This design doc covers:

Bridge Downstream Learnings

Example raw data for taskIdentifier “Number Match”. The file taskData.json looks like:

{
  "taskRunUUID" : <guid>,
  "schemaIdentifier" : "MTB_NumberMatch",
  "testVersion" : "1.5.0",
  "stepHistory" : [
    //...
  ],
  "locale" : "en_US",
  "endDate" : <ISO8601 Date-Time>,
  "identifier" : "Number Match",
  "type" : "mssTaskResult",
  "scores" : {
    "rawScore" : 27
  },
  "taskStatus" : [
    "completed"
  ],
  "startDate" : <ISO8601 Date-Time>,
  "taskName" : "Number Match",
  "userInteractions" : [
    //...
  ],
  "steps" : [
    //...
  ]
}

This creates the following files in parquet in the following form: bridge-downstream-parquet/bridge-downstream/<appId>/<studyId>/parquet/<type>/assessmentid=number-match/year=<YYYY>/month=<MM>/day=<DD>/part-<5-digit num>-<guid>.c000.snappy.parquet

Note that the relevant types for this assessment are:

Each JSON file in an assessment is broken into multiple sub-tables. Each assessment is further sub-partitioned by date. Each parquet file appears to contain only rows for a single record ID. D&T team uses PyArrow and Pandas to aggregate the data into a whole dataframe. We can either use this solution as well, or we can use something like https://github.com/apache/parquet-mr. (Note: This may or may not require us to pull in some Hadoop dependencies.)

Open Questions

How frequently is JSON to Parquet triggered? As per https://sagebionetworks.jira.com/wiki/spaces/BD/pages/2749759500/JSON+to+Parquet+Workflow#Scheduled-Trigger, the JSON to Parquet job is scheduled using a Cron job. What is the current schedule, and where is it configured? Can it be changed to trigger for each individual upload?

How do we aggregate data? We want to return one table per app per study per assessment revision that contains all rows for all participants across all days. Is this already handled in Bridge Downstream? Where is this output stored?

How is Bridge Downstream being monitored? Are there metrics? Dashboards? Alarms? How can Bridge team get access to these?

Should Bridge team have access to Bridge Downstream’s AWS accounts?

Requirements For Open Bridge

Results in tabular format in Researcher UI - We want research data available in the Researcher UI, one table per app per study per assessment revision. This table should include all rows for all participants in the study for all dates in the study. The exact format of the data varies from assessment to assessment, but should include scores if they are available.

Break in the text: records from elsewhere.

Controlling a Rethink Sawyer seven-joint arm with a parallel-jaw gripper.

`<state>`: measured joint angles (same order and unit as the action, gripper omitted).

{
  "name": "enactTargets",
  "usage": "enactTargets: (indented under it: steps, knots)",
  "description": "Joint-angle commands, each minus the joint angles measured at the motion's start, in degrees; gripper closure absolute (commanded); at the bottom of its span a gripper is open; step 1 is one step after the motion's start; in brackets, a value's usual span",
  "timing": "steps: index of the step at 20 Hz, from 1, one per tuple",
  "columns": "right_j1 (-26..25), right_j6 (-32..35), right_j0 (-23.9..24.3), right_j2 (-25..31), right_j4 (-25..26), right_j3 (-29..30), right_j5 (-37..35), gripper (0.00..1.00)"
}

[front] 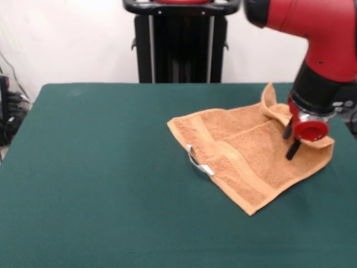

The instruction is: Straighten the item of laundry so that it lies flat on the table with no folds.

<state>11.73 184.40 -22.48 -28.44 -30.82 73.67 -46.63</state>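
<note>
The orange-tan towel (pixel 240 159) lies on the dark green table (pixel 100 184), right of centre. Its near and left parts are flat, with the white loop tag (pixel 199 163) at its left edge. Its far right corner is folded back over itself, and a flap (pixel 269 96) stands up at the far edge. My gripper (pixel 290 140) comes down from the upper right onto the towel's right part, just beside the folded-over layer (pixel 321 144). Its two black fingers (pixel 292 149) stand apart, with the tips at the cloth. I cannot see any cloth pinched between them.
The robot's black pedestal (pixel 181 42) stands at the table's far edge. The red arm (pixel 326 33) fills the upper right corner. Dark cables (pixel 8 120) hang beyond the table's left edge. The towel's right corner lies close to the table's right side.
</note>
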Motion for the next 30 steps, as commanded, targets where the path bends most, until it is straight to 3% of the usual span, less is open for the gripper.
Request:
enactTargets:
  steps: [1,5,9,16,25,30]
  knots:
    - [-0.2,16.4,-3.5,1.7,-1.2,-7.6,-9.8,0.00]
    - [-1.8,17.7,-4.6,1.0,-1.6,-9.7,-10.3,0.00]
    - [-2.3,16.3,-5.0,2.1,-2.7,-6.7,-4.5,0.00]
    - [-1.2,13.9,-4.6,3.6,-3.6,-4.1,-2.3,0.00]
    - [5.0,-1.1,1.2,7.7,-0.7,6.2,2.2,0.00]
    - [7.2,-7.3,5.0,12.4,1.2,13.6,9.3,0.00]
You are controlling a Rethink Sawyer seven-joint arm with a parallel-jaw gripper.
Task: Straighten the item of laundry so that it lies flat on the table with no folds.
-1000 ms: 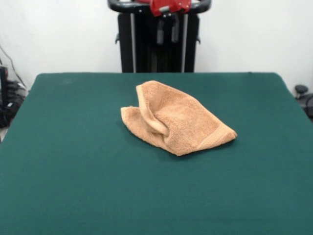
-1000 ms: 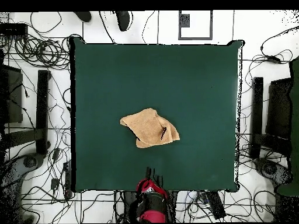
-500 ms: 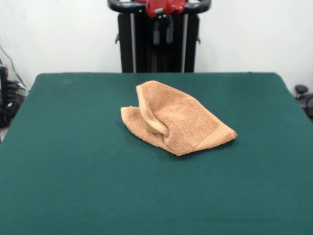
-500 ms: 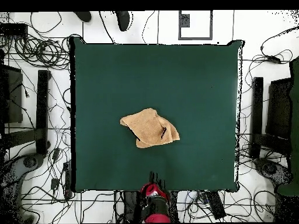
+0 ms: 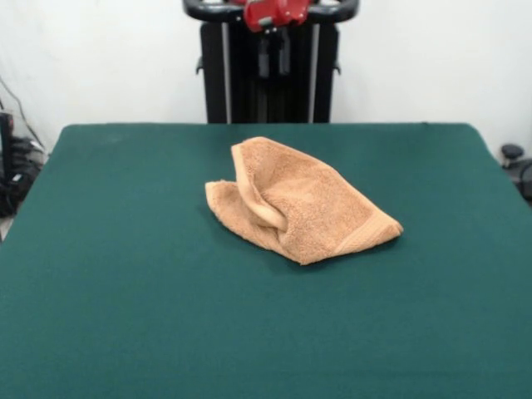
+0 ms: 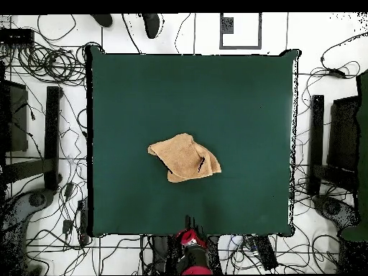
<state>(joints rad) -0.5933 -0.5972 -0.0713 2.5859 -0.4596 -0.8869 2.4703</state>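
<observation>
Orange-tan towel (image 5: 301, 204) lies bunched and folded on the table (image 5: 133, 291).

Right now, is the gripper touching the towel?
No: in the front view the gripper hangs by the table's far edge, well clear of the folded towel.

Towel (image 5: 299, 204): light orange-tan, uniform terry pile; plainer woven band of same tan near hem. Table (image 5: 125, 291): dark green cloth, solid, no pattern. Gripper (image 5: 273, 54): black fingers below red housing. Pedestal (image 5: 249, 83): black with pale grey vertical bars. Wall (image 5: 432, 58): plain white. Floor (image 6: 43, 215): white, crossed by black cables (image 6: 43, 61).
</observation>
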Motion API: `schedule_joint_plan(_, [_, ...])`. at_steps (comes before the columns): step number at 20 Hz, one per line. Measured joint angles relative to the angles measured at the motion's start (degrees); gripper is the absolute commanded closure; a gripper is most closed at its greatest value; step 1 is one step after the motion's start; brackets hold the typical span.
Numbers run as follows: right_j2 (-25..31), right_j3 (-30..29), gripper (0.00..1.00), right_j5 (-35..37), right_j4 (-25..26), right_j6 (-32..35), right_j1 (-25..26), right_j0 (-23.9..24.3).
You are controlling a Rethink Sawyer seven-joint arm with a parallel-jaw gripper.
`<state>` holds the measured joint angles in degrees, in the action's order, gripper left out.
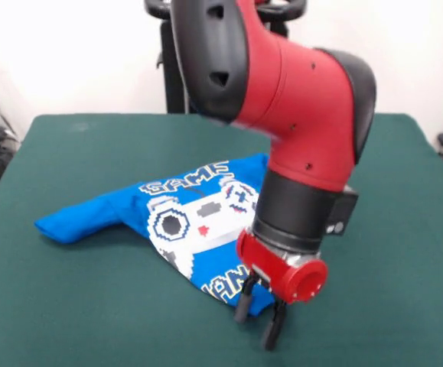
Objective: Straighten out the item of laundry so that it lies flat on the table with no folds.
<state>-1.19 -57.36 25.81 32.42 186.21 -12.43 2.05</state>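
The small bright blue T-shirt with the pixel game-controller print [187, 218] lies crumpled a little nearer than the middle of the wide dark green felt-covered table [68, 306]; one part trails off in a flattened tongue toward the picture's left, and the printed front is folded so the lower lettering bends under at the near edge. Right at that near corner is the robot's hand [259, 321] — its two dark fingers [244, 302] point down and stand a little apart, one touching or just over the blue hem, the other beside it on the bare felt; nothing looks pinched between them, so I'd call the hand spread. The bulky red and black arm [282, 115] hangs over the shirt's right side and hides whatever cloth lies beneath it.

The risk, as I judge it: if the fingers close here they may catch only a thin edge, or two layers at once; a pull would then drag the whole bundle across the felt rather than open the fold.
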Motion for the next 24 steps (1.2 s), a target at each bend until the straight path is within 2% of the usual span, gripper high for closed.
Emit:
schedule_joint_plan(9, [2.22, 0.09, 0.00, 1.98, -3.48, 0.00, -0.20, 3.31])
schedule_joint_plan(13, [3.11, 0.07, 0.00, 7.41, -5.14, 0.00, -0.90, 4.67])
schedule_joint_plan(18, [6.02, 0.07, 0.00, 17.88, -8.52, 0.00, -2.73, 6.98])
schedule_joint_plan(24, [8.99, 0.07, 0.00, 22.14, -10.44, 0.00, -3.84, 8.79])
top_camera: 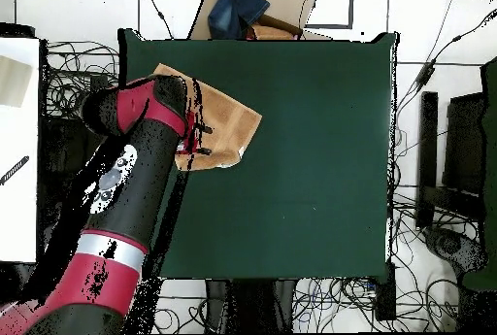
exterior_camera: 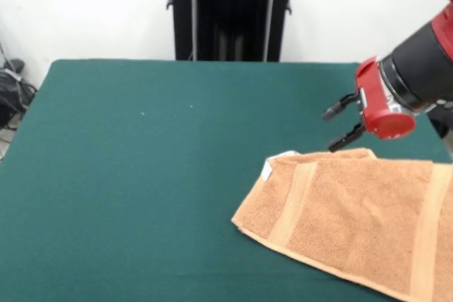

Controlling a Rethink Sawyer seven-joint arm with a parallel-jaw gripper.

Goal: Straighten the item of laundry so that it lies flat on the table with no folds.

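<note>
Towel [exterior_camera: 354, 221] at the table's [exterior_camera: 141, 175] edge, parted empty fingers [exterior_camera: 342, 125] just above its rear edge, open felt alongside.

A plain white wall [exterior_camera: 92, 12] is seen behind the far edge in the front view, with a black upright stand [exterior_camera: 230, 12] set against it at centre and a tangle of dark cables [exterior_camera: 13, 93] gathered at the left margin. In the overhead view, a pale floor [top_camera: 427, 11] strewn with black cables [top_camera: 73, 79] is shown on all sides, and black equipment [top_camera: 464, 151] is placed along one side. A brown cardboard box [top_camera: 281, 11] holding something blue [top_camera: 240, 6] is seen beyond one edge, and a white panel [top_camera: 19, 147] is laid along the opposite side.
</note>
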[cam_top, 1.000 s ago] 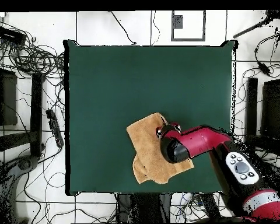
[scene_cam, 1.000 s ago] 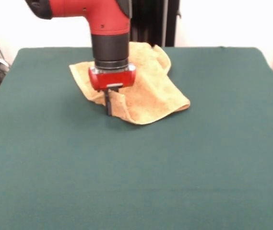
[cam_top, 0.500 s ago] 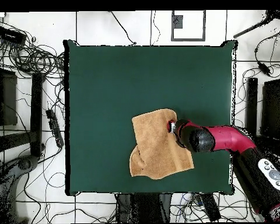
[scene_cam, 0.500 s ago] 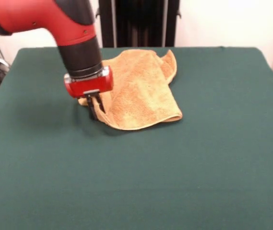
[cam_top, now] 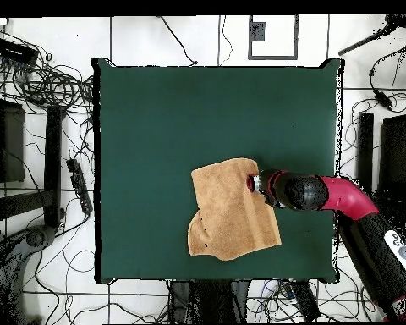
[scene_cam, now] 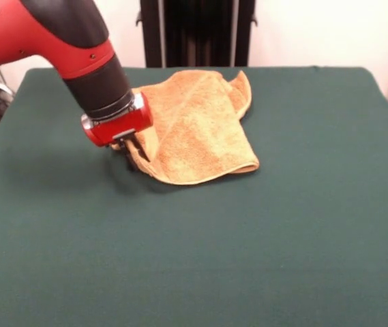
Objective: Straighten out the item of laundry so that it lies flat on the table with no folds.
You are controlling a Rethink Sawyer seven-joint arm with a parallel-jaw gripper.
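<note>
My small golden-orange terry-cloth towel [scene_cam: 197, 126] lies folded over itself on the far half of the large dark green felt-covered table [scene_cam: 248, 238], toward the pedestal side and short of that edge. My red and black gripper [scene_cam: 133, 151] sits tilted at the towel's corner, its tips down at the cloth edge; whether they are parted or pinched on cloth I cannot tell. My concern: a shallow hold could slip, leaving the fold in place.

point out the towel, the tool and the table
towel [scene_cam: 200, 129], front view, middle of the top layer
tool [scene_cam: 133, 154], front view, dark tips at the towel's edge
table [cam_top: 181, 118], overhead view, bare green cloth
</note>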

Fast turnaround times - When the participant uploads data on their phone, we want Bridge to Export, Validate, Score (if available), and make the data available in the Researcher UI with as little delay as possible.

ARC Measures

Clone the Bridge Downstream pipeline for Open Bridge. We have an indefinite code freeze for MTB. However, we want to set up a new Bridge Downstream pipeline for Open Bridge. This will be used to convert the raw JSON data into Parquet.

Note that the SQS triggers are currently not hooked up to anything. We’ll need to use existing Cron trigger (although we might want to consider increasing the interval from hourly to every 5 minutes). Bridge Downstream can also be kicked off manually by the Parquet to CSV worker job (see below).

Parquet-to-CSV Worker. This worker loads the parquet fragments into a single Parquet data frame, then exports a snapshot of the Parquet data in CSV format. It stores this CSV in S3 and writes the URL and the job status to Bridge Server, so that Bridge Server knows about it.

Note that because an assessment can result in multiple tables and multiple CSVs, this API will return a zip file of CSVs.

Scoring Code. We only have 3 ARC measures, and only one of them has meaningful scoring code. For V1, we should have a hardcoded mapping from assessment ID to function calls that live inside the Worker. As part of the Parquet-to-CSV Worker, we should call this function to score the data set and return the scores as a separate file in the zip file.

In 2024, we’ll need to do some work to make this scalable. This may involve a solution to run 3rd party scoring code in a sandboxed environment. We don’t need to solve this until 2024.

Bridge APIs to request a snapshot of the study data.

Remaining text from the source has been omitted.